[Start of section]

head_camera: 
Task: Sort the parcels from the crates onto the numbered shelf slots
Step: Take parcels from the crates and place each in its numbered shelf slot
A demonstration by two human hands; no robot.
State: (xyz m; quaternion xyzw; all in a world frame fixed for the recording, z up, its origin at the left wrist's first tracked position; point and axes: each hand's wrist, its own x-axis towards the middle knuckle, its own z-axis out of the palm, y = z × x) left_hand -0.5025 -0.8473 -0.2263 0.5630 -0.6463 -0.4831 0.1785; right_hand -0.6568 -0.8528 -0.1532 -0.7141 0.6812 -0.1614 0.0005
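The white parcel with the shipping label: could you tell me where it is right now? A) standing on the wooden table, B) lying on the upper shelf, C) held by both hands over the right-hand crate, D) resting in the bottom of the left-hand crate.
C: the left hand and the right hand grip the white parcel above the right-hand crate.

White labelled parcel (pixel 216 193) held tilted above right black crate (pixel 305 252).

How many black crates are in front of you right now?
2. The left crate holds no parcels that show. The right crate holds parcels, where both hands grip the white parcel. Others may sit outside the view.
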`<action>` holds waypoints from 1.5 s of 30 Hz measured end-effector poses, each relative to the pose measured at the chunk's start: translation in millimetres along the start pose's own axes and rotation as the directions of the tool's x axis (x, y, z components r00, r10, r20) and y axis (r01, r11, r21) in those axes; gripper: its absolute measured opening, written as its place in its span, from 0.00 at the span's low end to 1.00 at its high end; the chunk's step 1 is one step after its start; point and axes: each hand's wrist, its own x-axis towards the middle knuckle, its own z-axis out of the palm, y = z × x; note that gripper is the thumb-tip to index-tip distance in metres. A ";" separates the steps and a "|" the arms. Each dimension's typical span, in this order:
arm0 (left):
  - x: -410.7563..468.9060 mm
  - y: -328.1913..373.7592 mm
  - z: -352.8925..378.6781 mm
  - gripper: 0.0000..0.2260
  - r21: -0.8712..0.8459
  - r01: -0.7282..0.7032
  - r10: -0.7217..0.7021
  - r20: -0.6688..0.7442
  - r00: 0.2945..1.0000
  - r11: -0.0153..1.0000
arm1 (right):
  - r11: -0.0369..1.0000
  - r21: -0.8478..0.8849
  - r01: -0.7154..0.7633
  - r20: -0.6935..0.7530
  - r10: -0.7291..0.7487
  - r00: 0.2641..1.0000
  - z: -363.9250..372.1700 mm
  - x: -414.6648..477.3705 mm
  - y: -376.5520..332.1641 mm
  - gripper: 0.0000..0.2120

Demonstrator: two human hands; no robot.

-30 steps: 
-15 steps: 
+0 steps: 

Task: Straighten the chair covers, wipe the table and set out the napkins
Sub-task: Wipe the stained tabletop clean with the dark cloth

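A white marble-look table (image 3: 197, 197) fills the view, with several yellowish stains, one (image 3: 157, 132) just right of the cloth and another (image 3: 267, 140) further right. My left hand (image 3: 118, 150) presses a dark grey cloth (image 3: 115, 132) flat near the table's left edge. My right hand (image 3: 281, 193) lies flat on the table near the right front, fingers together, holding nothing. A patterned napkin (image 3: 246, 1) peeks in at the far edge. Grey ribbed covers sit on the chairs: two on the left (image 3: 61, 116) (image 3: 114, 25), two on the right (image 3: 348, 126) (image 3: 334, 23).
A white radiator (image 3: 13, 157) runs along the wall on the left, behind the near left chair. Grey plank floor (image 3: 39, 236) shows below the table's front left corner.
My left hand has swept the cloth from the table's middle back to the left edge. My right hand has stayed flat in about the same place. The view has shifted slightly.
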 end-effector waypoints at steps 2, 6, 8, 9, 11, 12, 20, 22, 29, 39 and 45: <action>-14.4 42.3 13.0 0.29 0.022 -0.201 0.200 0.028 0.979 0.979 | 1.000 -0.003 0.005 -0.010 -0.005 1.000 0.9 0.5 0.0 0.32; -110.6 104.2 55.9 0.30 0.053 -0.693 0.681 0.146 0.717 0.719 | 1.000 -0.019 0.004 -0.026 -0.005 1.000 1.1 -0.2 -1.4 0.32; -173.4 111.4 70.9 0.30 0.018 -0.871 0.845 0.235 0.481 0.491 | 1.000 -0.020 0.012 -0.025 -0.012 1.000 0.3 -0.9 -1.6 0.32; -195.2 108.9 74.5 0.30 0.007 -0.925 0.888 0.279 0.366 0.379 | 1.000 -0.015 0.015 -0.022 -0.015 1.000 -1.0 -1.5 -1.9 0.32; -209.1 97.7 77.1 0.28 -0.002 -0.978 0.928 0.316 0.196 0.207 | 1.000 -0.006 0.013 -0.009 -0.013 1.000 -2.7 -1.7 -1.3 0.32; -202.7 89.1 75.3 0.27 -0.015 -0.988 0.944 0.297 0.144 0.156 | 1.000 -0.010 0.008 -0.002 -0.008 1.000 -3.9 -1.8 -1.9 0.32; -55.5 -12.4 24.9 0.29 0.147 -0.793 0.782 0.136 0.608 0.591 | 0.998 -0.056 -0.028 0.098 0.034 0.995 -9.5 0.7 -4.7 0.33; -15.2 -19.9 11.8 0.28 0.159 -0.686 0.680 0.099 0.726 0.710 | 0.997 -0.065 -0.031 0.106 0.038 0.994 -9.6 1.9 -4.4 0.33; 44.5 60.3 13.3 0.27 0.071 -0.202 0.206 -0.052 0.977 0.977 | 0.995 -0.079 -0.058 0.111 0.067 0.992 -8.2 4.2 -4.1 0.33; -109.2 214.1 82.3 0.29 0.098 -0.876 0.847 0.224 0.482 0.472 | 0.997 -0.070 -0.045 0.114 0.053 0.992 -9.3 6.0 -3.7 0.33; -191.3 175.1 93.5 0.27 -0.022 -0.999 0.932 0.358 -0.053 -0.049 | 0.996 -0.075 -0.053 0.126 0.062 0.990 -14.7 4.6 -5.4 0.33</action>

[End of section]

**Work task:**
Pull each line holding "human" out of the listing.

**Exercise solution:**
A demonstration by two human hands; no robot.
Demonstrator: two human hands; no robot.

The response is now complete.